ASSIGNED TASK
For this task, extract exactly the lines of the data below, from the line containing "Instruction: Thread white" through the last one, with pictures left out.

SOURCE DATA
<<<<

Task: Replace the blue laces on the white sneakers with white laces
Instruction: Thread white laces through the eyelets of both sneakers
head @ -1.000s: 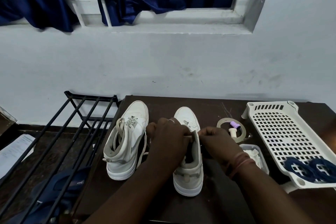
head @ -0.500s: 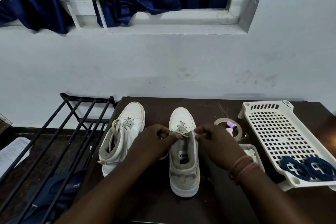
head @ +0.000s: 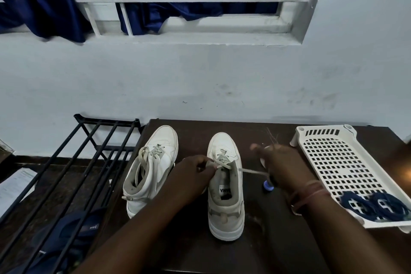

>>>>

SOLUTION
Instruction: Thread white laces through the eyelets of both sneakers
head @ -1.000s: 
head @ -0.500s: 
head @ +0.000s: 

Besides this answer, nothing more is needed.